Work instruction:
The required output is the exact run of lines below that opens at the line with "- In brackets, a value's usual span" and closes at the line with "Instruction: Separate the".

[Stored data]
###

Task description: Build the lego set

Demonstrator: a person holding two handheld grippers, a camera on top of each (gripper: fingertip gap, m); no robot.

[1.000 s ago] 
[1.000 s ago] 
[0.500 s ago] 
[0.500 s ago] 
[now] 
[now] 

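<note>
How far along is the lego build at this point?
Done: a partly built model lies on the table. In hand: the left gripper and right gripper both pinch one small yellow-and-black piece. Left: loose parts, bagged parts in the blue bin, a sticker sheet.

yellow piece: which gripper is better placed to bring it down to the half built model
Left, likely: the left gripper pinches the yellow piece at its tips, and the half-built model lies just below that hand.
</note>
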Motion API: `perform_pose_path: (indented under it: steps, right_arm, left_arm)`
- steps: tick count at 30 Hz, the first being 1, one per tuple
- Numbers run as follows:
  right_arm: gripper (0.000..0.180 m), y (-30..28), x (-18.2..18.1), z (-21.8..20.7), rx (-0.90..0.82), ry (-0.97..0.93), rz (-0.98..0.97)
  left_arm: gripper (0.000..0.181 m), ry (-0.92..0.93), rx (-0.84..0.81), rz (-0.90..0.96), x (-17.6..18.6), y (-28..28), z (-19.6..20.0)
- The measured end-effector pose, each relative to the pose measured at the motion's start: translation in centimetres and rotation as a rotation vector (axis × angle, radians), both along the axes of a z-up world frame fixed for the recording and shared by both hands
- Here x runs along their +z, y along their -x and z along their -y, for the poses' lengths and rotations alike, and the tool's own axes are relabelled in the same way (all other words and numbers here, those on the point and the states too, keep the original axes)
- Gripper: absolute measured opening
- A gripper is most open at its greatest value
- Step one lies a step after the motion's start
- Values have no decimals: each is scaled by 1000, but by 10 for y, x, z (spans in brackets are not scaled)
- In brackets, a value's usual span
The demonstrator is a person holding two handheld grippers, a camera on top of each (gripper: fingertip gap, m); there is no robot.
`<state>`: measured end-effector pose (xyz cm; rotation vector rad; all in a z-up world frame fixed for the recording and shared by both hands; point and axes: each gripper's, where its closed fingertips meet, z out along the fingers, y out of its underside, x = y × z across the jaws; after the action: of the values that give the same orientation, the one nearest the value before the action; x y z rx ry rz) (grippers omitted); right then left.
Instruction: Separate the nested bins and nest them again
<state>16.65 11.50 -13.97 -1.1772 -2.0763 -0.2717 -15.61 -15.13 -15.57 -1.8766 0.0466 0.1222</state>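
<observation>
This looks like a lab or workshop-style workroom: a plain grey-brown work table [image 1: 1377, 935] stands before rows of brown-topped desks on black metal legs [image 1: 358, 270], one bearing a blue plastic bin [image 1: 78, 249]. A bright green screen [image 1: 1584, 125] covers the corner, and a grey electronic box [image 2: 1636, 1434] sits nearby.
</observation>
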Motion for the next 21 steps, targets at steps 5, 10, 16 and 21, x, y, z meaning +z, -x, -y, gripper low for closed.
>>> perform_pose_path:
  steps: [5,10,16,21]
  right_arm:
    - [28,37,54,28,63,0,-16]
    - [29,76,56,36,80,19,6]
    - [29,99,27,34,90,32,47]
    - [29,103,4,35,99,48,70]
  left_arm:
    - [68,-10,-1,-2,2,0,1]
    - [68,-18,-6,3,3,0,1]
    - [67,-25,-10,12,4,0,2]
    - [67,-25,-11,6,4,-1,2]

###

Response to this task:
- In brackets, a value's usual span
The demonstrator is a person holding two handheld grippers, a camera on top of each (gripper: fingertip gap, m); there is no robot.
`<state>`: measured end-effector pose (xyz cm; rotation vector rad; all in a z-up world frame fixed for the recording and shared by both hands; point and axes: each gripper's, where its closed fingertips meet, z out along the fingers, y out of its underside, x = y × z across the jaws; after the action: of the values that give the same orientation, the one nearest the value before the action; x y z rx ry rz) (grippers omitted); right then left.
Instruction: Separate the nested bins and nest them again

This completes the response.